* [ASSIGNMENT]: Going down the data below, set down exactly the line with "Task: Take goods" and each line after it through the line with "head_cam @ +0"; no other lines.

* [COLLECTED MATERIAL]:
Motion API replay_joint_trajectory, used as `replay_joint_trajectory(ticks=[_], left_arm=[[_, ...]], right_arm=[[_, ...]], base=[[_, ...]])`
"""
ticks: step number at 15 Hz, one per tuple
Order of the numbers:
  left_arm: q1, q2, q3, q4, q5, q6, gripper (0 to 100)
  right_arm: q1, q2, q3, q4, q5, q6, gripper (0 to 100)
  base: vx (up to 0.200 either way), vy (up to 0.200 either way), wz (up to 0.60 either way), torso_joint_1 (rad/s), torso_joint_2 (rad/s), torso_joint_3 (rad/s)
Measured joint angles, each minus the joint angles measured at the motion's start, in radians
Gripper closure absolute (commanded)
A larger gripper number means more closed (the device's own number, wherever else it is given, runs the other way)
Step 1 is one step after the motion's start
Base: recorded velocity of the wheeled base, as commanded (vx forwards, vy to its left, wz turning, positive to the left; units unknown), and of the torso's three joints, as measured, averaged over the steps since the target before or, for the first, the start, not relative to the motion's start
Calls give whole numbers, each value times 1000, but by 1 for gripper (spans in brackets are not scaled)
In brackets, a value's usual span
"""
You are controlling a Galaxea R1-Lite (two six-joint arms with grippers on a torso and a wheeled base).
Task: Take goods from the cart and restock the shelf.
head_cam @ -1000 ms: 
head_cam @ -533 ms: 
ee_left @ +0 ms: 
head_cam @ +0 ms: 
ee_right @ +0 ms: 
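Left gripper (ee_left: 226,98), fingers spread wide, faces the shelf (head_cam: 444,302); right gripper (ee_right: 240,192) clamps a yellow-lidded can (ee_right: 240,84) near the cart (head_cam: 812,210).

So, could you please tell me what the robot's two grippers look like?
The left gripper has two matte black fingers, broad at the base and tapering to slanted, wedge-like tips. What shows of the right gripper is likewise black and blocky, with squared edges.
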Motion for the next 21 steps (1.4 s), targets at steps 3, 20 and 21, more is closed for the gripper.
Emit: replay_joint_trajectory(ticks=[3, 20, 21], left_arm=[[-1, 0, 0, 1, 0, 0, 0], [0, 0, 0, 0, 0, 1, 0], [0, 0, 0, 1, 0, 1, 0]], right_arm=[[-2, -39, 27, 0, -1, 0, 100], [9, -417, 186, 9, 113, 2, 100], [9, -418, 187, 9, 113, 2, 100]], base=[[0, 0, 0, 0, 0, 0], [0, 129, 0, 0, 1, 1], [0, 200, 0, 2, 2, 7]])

* [YOUR SOLUTION]:
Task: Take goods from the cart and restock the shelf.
head_cam @ -1000 ms: 
head_cam @ -533 ms: 
ee_left @ +0 ms: 
head_cam @ +0 ms: 

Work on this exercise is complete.